1

Setup: I need to store feature vectors associated with string-string pairs. The string-string pairs encode an input-output relationship. There will be a relatively small number of inputs X (e.g. 5), and for each input x, there will be a relatively small number outputs Y|x (e.g. 10).

The question is, what data structure is fastest?

Additional relevant information:

  1. The outputs are generally different for each input, and it cannot be assumed that each X has the same number of outputs.
  2. Lookup will be done "many" times (perhaps 1000).
  3. Inputs will be sampled equally frequently, but for each input, usually one or 2 outputs will be accessed frequently, and the remainder will be accessed infrequently or not at all.

At present, I am considering three possibilities:

  1. list-of-lists: access outer list with index (representing input X[i]), access inner list with index (representing output Y[i][j]).
  2. hash-of-hashes: same as above.
  3. flat hash: key = (input,output).
  • I'm not sure I understand you.

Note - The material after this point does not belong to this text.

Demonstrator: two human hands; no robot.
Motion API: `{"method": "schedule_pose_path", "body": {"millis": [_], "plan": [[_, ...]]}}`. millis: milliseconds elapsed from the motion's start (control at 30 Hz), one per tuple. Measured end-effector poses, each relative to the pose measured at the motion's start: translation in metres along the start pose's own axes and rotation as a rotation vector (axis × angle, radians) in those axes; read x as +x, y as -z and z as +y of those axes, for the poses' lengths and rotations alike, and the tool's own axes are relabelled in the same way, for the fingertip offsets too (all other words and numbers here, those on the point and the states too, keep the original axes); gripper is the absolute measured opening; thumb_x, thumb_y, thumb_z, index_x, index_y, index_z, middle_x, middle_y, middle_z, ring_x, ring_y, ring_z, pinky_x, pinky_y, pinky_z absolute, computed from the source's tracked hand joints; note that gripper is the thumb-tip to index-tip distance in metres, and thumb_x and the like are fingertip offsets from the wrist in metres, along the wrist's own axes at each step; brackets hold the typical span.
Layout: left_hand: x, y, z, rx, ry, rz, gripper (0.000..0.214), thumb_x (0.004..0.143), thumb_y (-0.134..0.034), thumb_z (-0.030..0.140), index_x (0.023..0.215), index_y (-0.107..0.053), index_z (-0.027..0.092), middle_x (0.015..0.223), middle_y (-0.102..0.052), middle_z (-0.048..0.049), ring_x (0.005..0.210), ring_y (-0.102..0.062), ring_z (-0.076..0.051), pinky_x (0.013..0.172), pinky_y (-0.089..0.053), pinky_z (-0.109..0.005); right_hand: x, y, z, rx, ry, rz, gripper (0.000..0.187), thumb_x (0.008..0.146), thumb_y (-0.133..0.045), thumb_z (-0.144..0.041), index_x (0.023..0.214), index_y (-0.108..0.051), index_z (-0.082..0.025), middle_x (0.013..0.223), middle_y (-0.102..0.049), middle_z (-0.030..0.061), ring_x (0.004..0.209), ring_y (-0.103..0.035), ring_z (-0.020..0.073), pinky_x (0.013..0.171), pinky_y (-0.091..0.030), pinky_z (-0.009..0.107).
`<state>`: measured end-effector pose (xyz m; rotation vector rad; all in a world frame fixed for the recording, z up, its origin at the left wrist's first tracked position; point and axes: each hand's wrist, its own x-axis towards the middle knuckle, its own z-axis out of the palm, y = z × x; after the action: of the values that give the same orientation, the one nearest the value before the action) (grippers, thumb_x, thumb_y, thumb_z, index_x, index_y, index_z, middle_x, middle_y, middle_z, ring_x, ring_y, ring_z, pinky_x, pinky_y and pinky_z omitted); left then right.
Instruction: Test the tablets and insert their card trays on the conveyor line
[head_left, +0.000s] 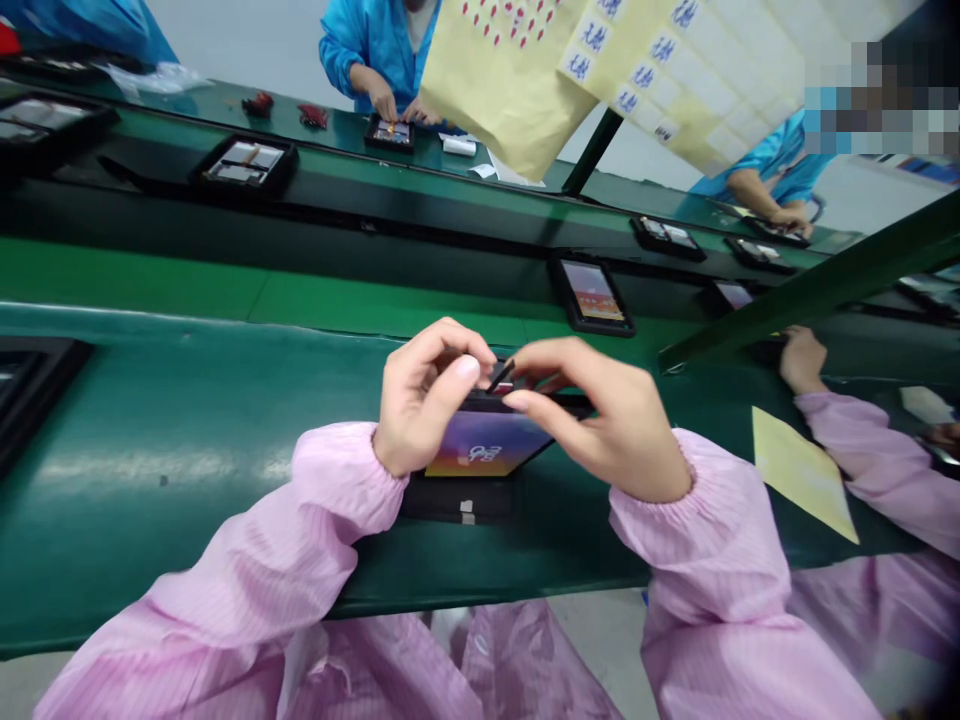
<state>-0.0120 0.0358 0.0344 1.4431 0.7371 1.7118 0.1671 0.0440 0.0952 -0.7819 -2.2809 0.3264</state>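
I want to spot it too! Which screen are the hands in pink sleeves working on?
Find the long green belt across the picture, then the left hand and right hand in pink sleeves. Right under them lies a screen glowing purple and orange, with a small black piece pinched at its top edge. The other screens lie farther up the belt.

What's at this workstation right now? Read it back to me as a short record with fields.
Left hand: fingertips pinching a small black piece
Right hand: fingertips pinching the same piece
Under the hands: flat black-framed display with a colourful lit screen
Surface: green conveyor belt
Clothing: pink striped cuffed sleeves
Nearby: co-worker in a blue smock, hands at a black tray
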Motion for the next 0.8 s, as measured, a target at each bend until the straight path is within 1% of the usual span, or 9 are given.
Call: {"method": "schedule_pose_path", "body": {"millis": [100, 167, 200, 267, 367, 500, 600, 700, 800], "plan": [[0.002, 0.013, -0.035, -0.254, 0.363, -0.097, 0.057, 0.084, -0.047, 0.069, 0.094, -0.070, 0.018, 0.090, -0.071, -0.0056, 0.084, -0.068, -0.022, 0.079, -0.054, -0.033, -0.027, -0.010, 0.032, 0.155, -0.250, 0.270, 0.031, 0.096, -0.048, -0.041, 0.119, -0.057, -0.023, 0.115, -0.065, 0.0076, 0.104, -0.064, 0.0185, 0.092, -0.052, 0.032], [0.001, 0.021, -0.064, -0.411, 0.604, -0.048, 0.066, 0.082, -0.043, 0.074, 0.102, -0.070, 0.017, 0.095, -0.074, -0.0072, 0.096, -0.068, -0.025, 0.088, -0.053, -0.036, -0.060, -0.032, 0.054, 0.150, -0.406, 0.408, 0.040, 0.099, -0.037, -0.045, 0.129, -0.052, -0.022, 0.128, -0.059, 0.0120, 0.119, -0.057, 0.0219, 0.103, -0.045, 0.041], [0.001, 0.023, -0.078, -0.470, 0.704, -0.006, 0.067, 0.083, -0.042, 0.074, 0.106, -0.070, 0.017, 0.099, -0.074, -0.0078, 0.099, -0.068, -0.026, 0.091, -0.052, -0.036, -0.080, -0.046, 0.062, 0.114, -0.512, 0.403, 0.045, 0.099, -0.035, -0.047, 0.134, -0.048, -0.021, 0.134, -0.055, 0.0142, 0.126, -0.052, 0.0238, 0.108, -0.040, 0.046], [0.001, 0.027, -0.101, -0.542, 0.833, 0.076, 0.066, 0.086, -0.041, 0.070, 0.112, -0.068, 0.016, 0.103, -0.074, -0.0089, 0.100, -0.068, -0.025, 0.093, -0.051, -0.035, -0.120, -0.078, 0.071, 0.044, -0.673, 0.250, 0.059, 0.096, -0.037, -0.053, 0.144, -0.036, -0.019, 0.148, -0.040, 0.0180, 0.139, -0.037, 0.0290, 0.113, -0.030, 0.056], [0.004, 0.027, -0.116, -0.591, 0.902, 0.168, 0.064, 0.089, -0.039, 0.067, 0.108, -0.069, 0.014, 0.100, -0.074, -0.0100, 0.092, -0.071, -0.024, 0.089, -0.053, -0.034, -0.165, -0.114, 0.066, -0.032, -0.670, -0.003, 0.078, 0.091, -0.042, -0.060, 0.153, -0.017, -0.019, 0.156, -0.027, 0.0197, 0.146, -0.021, 0.0338, 0.115, -0.013, 0.065], [0.008, 0.023, -0.114, -0.656, 0.909, 0.123, 0.063, 0.088, -0.041, 0.067, 0.110, -0.068, 0.014, 0.098, -0.074, -0.0100, 0.088, -0.071, -0.024, 0.087, -0.053, -0.035, -0.187, -0.120, 0.053, -0.147, -0.529, -0.163, 0.094, 0.083, -0.049, -0.067, 0.154, -0.009, -0.021, 0.154, -0.031, 0.0189, 0.145, -0.020, 0.0369, 0.114, -0.003, 0.068], [0.005, 0.022, -0.112, -0.673, 0.935, 0.128, 0.063, 0.087, -0.043, 0.067, 0.109, -0.068, 0.014, 0.098, -0.074, -0.0105, 0.087, -0.071, -0.024, 0.088, -0.053, -0.036, -0.188, -0.112, 0.050, -0.201, -0.483, -0.220, 0.100, 0.079, -0.052, -0.070, 0.155, -0.007, -0.021, 0.153, -0.033, 0.0193, 0.144, -0.024, 0.0386, 0.114, -0.004, 0.069], [-0.001, 0.022, -0.113, -0.674, 0.947, 0.200, 0.062, 0.087, -0.043, 0.066, 0.105, -0.069, 0.013, 0.096, -0.074, -0.0102, 0.086, -0.071, -0.024, 0.088, -0.053, -0.037, -0.184, -0.105, 0.050, -0.226, -0.484, -0.171, 0.105, 0.079, -0.049, -0.073, 0.155, -0.002, -0.018, 0.155, -0.027, 0.0210, 0.144, -0.023, 0.0400, 0.113, -0.005, 0.070], [-0.005, 0.022, -0.111, -0.669, 0.912, 0.238, 0.059, 0.086, -0.045, 0.066, 0.103, -0.070, 0.015, 0.094, -0.075, -0.0089, 0.086, -0.071, -0.024, 0.090, -0.052, -0.038, -0.169, -0.098, 0.056, -0.242, -0.409, -0.138, 0.102, 0.072, -0.051, -0.079, 0.153, -0.021, -0.025, 0.158, -0.022, 0.0160, 0.145, -0.016, 0.0428, 0.111, -0.001, 0.073]]}}
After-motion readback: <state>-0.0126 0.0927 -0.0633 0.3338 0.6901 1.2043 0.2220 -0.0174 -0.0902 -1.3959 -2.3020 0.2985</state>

If `X` and `Y` are observable (possibly correlated) random variables in a modeling problem, then a feature vector would be a pair `[x, y]` of specific values of `X` and `Y`. I don't think this is what you mean. What do you want to keep in this data structure? – phs Mar 09 '13 at 22:53
  • I already know the X and Y values (strings). I referred to them as random values because they will be accessed according to a partially unknown probability distribution. Specifically, the stored values will be referenced by a conjugate gradient descent algorithm. – NaturalLinguist Mar 10 '13 at 02:42

1 Answers1

0

If you have strings, it's unclear how you would look up the index to use a list of lists efficiently without utilizing hashing anyway. If you can pass around something that keeps the reference to the index (e.g. if the set of outputs is fixed, and you can define an enumeration of them), instead of the string a list of lists would be faster (assuming you mean list in the 'not necessarily linked list' sense, with O(1) element access). Otherwise you may as well just hash directly and save yourself the effort.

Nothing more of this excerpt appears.